> **What you will do**: The listing that follows must be retyped exactly, without its pictures.
════════
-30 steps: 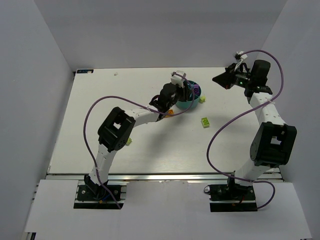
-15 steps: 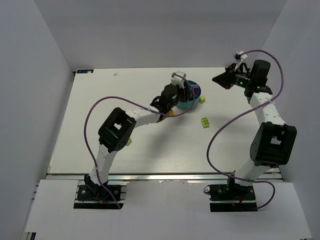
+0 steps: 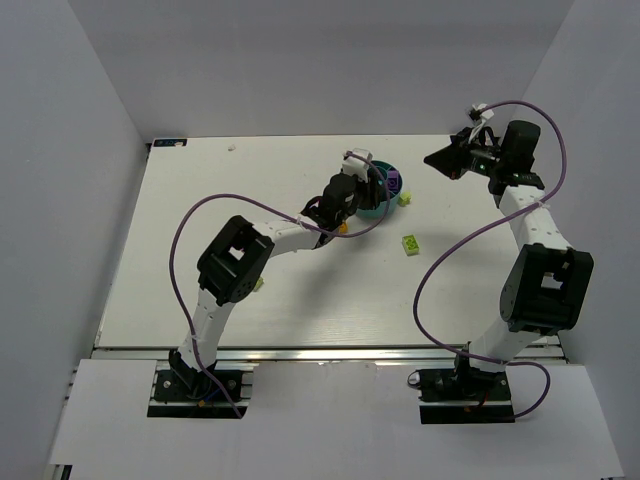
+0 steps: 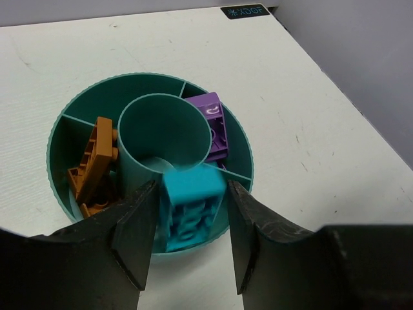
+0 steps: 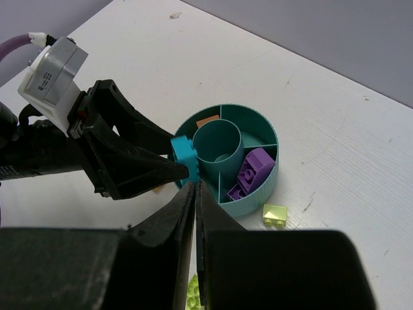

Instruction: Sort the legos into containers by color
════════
> **Solution to this exercise**:
-30 steps: 
-15 steps: 
+0 steps: 
+0 steps: 
+0 steps: 

Instruction: Sort the legos into containers by color

Nothing further is needed for this exercise.